Court Case Asks: “Do Americans Have the Right To Earn an Honest Living?”
Washington, D.C.-Across America, entrepreneurs are finding their right to earn an honest living under attack by state and local governments. Nowhere is that more apparent than in our nation’s economic capital, New York City.
On Wednesday, September 16, 1998 at 2:15 p.m. a lawsuit representative of this struggle will be heard before the Honorable Justice Louis B. York in the New York Supreme Court, the state’s trial court. The hearing will take place at 80 Centre Street in Manhattan, in Room 289. The Wall Street Journal described this case as “an epic battle.”
Jamaican immigrant Hector Ricketts is among four plaintiffs suing the State and City of New York.

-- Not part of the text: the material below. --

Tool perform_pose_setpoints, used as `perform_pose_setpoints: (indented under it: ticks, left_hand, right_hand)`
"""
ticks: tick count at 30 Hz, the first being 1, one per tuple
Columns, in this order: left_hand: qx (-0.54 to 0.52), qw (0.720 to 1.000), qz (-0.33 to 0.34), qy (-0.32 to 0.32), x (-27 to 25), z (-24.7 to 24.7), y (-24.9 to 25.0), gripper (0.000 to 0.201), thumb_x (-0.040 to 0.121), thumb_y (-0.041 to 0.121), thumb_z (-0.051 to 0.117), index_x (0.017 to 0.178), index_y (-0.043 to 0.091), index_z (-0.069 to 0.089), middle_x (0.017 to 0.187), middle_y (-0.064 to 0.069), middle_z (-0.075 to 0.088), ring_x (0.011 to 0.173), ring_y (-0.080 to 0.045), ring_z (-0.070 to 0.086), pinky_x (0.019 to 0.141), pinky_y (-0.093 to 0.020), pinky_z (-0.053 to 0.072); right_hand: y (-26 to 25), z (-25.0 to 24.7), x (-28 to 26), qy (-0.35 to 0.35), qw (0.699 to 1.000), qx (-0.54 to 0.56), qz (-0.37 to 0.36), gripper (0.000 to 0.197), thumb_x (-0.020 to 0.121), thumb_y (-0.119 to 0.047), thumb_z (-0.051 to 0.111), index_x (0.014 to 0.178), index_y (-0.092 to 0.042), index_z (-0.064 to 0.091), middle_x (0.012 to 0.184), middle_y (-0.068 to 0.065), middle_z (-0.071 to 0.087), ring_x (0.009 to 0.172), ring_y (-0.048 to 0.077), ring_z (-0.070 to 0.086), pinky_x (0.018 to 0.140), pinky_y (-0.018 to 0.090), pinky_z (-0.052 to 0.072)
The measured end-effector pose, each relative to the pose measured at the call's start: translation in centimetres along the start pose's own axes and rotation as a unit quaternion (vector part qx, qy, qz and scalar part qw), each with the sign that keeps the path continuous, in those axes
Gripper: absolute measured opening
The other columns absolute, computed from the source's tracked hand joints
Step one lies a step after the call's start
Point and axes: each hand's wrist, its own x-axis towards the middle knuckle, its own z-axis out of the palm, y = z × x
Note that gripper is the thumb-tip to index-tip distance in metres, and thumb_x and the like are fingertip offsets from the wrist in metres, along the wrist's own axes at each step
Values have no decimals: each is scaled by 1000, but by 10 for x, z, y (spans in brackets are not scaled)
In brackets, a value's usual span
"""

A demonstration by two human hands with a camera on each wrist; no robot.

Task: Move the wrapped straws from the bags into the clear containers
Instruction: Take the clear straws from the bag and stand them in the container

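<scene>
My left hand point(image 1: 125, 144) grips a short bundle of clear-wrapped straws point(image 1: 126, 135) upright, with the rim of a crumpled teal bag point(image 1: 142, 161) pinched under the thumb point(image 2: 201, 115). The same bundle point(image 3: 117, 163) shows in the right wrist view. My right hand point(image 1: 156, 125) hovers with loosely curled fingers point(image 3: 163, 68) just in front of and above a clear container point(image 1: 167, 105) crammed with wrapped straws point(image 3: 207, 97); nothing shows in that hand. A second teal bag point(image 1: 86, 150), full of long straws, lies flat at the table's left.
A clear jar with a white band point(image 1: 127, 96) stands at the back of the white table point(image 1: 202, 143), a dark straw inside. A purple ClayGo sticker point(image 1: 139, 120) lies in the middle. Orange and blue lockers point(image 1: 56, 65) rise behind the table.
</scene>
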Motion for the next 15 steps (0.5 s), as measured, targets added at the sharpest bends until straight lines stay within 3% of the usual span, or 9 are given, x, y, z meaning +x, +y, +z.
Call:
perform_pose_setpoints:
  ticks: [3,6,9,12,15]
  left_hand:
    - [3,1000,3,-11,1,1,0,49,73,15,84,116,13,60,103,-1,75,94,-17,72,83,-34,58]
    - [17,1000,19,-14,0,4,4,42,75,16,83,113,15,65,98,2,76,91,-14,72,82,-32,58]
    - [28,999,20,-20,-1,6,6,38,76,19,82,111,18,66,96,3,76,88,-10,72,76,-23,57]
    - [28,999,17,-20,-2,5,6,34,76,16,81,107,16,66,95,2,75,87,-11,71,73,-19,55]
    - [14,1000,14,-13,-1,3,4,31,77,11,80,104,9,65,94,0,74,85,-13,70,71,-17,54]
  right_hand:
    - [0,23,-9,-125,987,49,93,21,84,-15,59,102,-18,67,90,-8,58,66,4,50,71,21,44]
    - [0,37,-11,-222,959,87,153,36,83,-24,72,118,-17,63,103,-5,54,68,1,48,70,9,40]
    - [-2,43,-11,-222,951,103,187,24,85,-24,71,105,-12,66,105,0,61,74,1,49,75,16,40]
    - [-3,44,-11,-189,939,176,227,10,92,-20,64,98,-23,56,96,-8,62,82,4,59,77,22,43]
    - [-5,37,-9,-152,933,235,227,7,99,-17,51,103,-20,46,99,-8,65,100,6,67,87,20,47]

Ricketts wants to provide safe and reliable van transportation for his community of Queens, New York, but is prevented from doing so by arbitrary and onerous regulations designed to protect the local public bus monopoly. (Since 1994, 98 percent of all the vans that have sought licenses from the City Council have been denied. In addition, New York’s City Council severely limits the number of vans that may serve New York’s riding public, and it imposes regulations that prohibit vans from picking up or discharging passengers on any street where public buses operate, instead requiring vans to pick up passengers only by pre-arrangement.)
“In New York City, like in so many other cities, existing companies work with government officials to keep potential new entrants from competing,” said Chip Mellor, president of the Washington, D.C.-based Institute for Justice, a public interest law firm that represents the van drivers. “Industrious people, many of whom are economic outsiders with little money or education, are being told by their government, ‘No. You may not provide a service to your community. You may not pursue through honest enterprise a better life for yourself and your family.’ In the Land of Opportunity, that is tragically inexcusable.”
Mellor said, “This suit seeks to establish a precedent that will enable entrepreneurs to earn an honest living without arbitrary government interference.”
Having conducted a series of research reports documenting the regulation of entrepreneurs in seven cities across the country, Mellor said that the problems faced by Ricketts and the others are typical of those facing entry-level entrepreneurs nationwide. Government imposes anti-competitive regulations in about 10 percent of all occupations nationwide. He pointed out, “Onerous licensing laws that go well beyond public health and safety concerns in the barbering and hair styling industry keep thousands of would-be competitors out of the marketplace. Caps imposed on the number of taxi medallions create monopolies in that field forestalling an historic means for immigrants to enter our economic mainstream. Zoning requirements and some downright ridiculous regulations make it impossible for street vendors to operate.”
“It doesn’t require a lot of capital or a great deal of education to purchase and operate a van or to braid hair or to drive a taxicab,” said Institute for Justice Attorney Deborah Simpson. “But burdensome government regulation drives up the cost and makes it impossible to enter these occupations. Paths to better lives for van operators and their families are arbitrarily blocked.”
“This case will decide the fate of commuter vans in New York City, which each day carry 40,000 people to work, most of whom make minimum wage,” said Ricketts. “Commuter vans break the economic isolation found in city after city by not only putting people to work, but by taking people to work.”
“You can’t get off of welfare and into the workforce if you don’t have transportation,” said van driver Vincent Cummins. “For many low-income residents of Brooklyn and Queens, the vans are their only transportation.”
Mayor Giuliani agrees and said the City Council “is hurting a lot of people in Brooklyn and Queens who want to use alternative transportation, need it, and have this available. . . . I think they [the van drivers] are right, and in this particular case, the City is wrong.”
At Wednesday’s hearing, which is expected to take the entire afternoon, the Institute will address: 1) The arbitrary application process that results in the rejection of virtually all commuter van applications; 2) The legislative “call-up provision” (which allows the City Council to veto applications approved by New York’s Taxi & Limousine Commission), and the City Council’s moratorium imposed on new van licenses; and 3) Mayor Rudolph Giuliani’s lawsuit, which also challenges the call-up and moratorium. The ruling in this case could establish a legal standard protecting the constitutional right to economic liberty-the right to earn an honest living-and could have a profound effect in freeing economic opportunities nationwide.
Institute for Justice lawsuits have broken up government regulations that stifle opportunity in occupations that are ideally suited for low-income individuals, many of whom are trying to leave welfare rolls by finding or creating work. Institute for Justice’s attorneys deregulated the cosmetology industry in Washington, D.C.; helped open taxicab markets in Denver, Indianapolis and Cincinnati; and cleared the way for jitney vans to re-enter Houston’s decades-closed market. This fall, the Institute will open the Institute for Justice Clinic on Entrepreneurship at the University of Chicago Law School, which will match up some of the nation’s brightest law students with inner-city Chicago entrepreneurs who need help navigating the oceans of paperwork required to create or grow a business.